_Problem to solve_
Only one span of the listing below is wanted: the lines from the one with "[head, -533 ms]" through the one with "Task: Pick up", reproduced exactly, both ends kept.

_Exercise inputs_
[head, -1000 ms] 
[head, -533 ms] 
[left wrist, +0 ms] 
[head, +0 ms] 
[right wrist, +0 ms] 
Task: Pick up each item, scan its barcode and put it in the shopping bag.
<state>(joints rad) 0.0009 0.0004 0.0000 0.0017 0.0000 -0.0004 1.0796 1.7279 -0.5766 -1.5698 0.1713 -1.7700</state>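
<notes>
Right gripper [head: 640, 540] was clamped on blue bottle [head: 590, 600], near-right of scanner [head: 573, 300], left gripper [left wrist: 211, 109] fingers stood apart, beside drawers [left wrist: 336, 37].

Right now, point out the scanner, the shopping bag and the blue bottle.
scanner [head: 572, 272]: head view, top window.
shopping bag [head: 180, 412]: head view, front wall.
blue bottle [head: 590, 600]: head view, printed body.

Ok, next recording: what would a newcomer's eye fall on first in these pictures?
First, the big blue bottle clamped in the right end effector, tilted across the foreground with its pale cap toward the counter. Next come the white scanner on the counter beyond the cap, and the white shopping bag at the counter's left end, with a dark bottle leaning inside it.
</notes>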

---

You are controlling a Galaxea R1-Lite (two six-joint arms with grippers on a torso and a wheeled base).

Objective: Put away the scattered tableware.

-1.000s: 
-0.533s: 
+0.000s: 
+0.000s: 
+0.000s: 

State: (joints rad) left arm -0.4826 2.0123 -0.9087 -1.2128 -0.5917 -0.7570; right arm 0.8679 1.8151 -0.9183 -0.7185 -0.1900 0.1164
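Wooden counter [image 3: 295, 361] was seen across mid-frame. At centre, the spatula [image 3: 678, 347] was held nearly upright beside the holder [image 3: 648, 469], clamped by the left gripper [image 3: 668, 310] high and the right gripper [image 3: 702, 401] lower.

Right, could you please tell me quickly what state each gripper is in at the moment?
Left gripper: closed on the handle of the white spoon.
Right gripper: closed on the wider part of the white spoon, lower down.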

_Response_
[head, -533 ms] 
[left wrist, +0 ms] 
[head, +0 ms] 
[right wrist, +0 ms] 
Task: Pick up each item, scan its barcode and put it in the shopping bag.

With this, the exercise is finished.